Потрясенная, она спускалась вместе с Васей через сквер к проспекту Калинина, на трамвайную остановку. Матвиенко тем временем все пытался завести разговор:

— Мне говорят: «Поезжай в академию». — Хочу в истребительное. — «Ну, тогда в Ейск». — Нет, только Унзен. — «Да что вам Унзен? Здесь ближе» и еще что-то такое. Я: нет и нет.
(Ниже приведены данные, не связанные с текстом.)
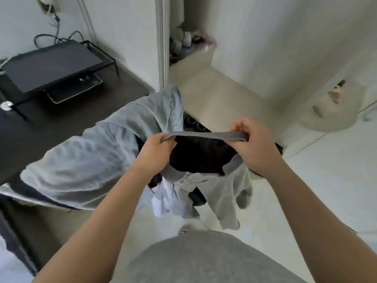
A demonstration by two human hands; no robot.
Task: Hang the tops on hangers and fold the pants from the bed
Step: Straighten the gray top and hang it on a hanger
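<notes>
Pale tiled floor (306,201) and white walls are surrounding a person who is standing beside a dark desk (51,123), stretching open a grey garment with a ribbed knit band (204,134).

Head view: the left hand (158,147) is curling its fingers over the band's left end and the right hand (252,144) is pinching the right end between thumb and fingers, so the garment is hanging in the air between them, off any surface, showing a dark inside. A light blue-grey fabric garment (91,160) is lying over the left forearm, near the desk's right edge. Whether the band is a neckline, hem or waistband is unclear, though small buttons below suggest a top being opened for hanging. Neither hanger nor bed is showing, so the next move likely calls for fetching a hanger while keeping the opening spread.
</notes>
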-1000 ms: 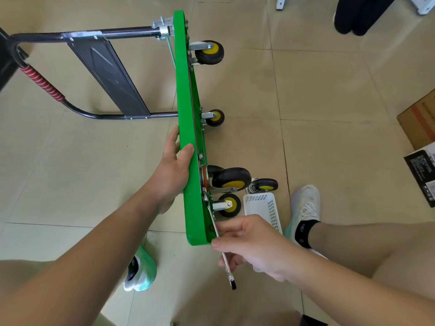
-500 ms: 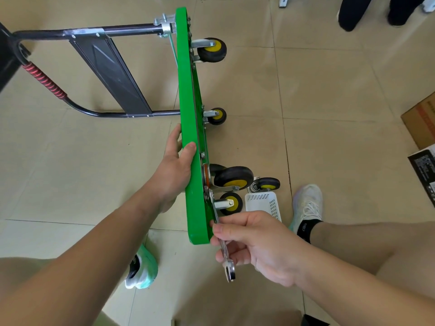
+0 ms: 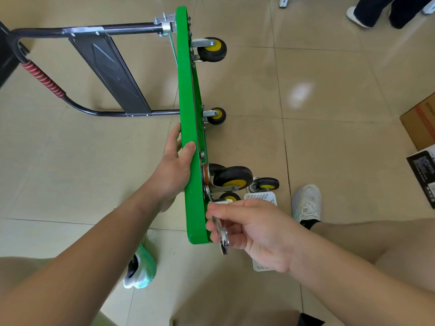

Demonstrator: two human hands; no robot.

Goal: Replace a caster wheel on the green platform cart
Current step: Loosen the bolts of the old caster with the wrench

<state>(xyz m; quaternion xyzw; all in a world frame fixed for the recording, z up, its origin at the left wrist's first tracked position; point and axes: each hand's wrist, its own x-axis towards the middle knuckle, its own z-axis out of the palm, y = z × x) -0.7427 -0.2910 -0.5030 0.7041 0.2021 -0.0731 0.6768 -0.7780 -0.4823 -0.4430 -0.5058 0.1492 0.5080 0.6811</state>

Не мог же я им сказать, что мы… кхе, кхе… договорились вместе.

«Что-то я не помню, когда договаривались, — мелькнуло в голове у Манюшки. — Неужели и Архимед в интриги ударился?»

— Ну, давай, Вася, лапу, — сказала она, когда вышли к трамваю.

— Да я мог бы… с тобой… Делать все равно нечего.

— Нет, знаешь, у меня там дела сугубо личные, так что…

На поселке Манюшка пробыла полдня. Николай не отходил от нее ни на шаг, и все пытался улучить момент, чтобы погладить ее руки, обнять.

— Ничего, не навечно расстаемся, — повторял он. — Закончим учебу — встретимся. Я к тебе приеду.

Манюшка была тиха и задумчива. Она была счастлива.

А вечером, провожая ее к трамвайной остановке, он будто нечаянно спросил:

— Близкие друзья, конечно, с тобой едут?

И по тому, как вдруг напряглось его лицо, как затаился он, ожидая ответа, она поняла, что его давно томил и мучил этот вопрос.

— Ну… по крайней мере один, — честно ответила Манюшка.

Больше Коля не проронил ни слова.

— Он мне действительно друг — и не больше, — сказала Манюшка. — Пиши чаще.

— Да что писать, — пожал он плечами. — У тебя же друг рядышком…

Чуть не плача, она пожала ему руку, вошла в вагон и стала на задней площадке. Выглянув, увидела его удаляющуюся фигуру, поникшую, какую-то всю разбитую. Жалость к нему и к себе прошила сердце. И — обида. И кто его знает, что еще — мучительно болючее.

По лицу ее текли слезы. «Кто-то из нас набитый дурак, — думала она, тихонько всхлипывая. — А скорее всего — оба».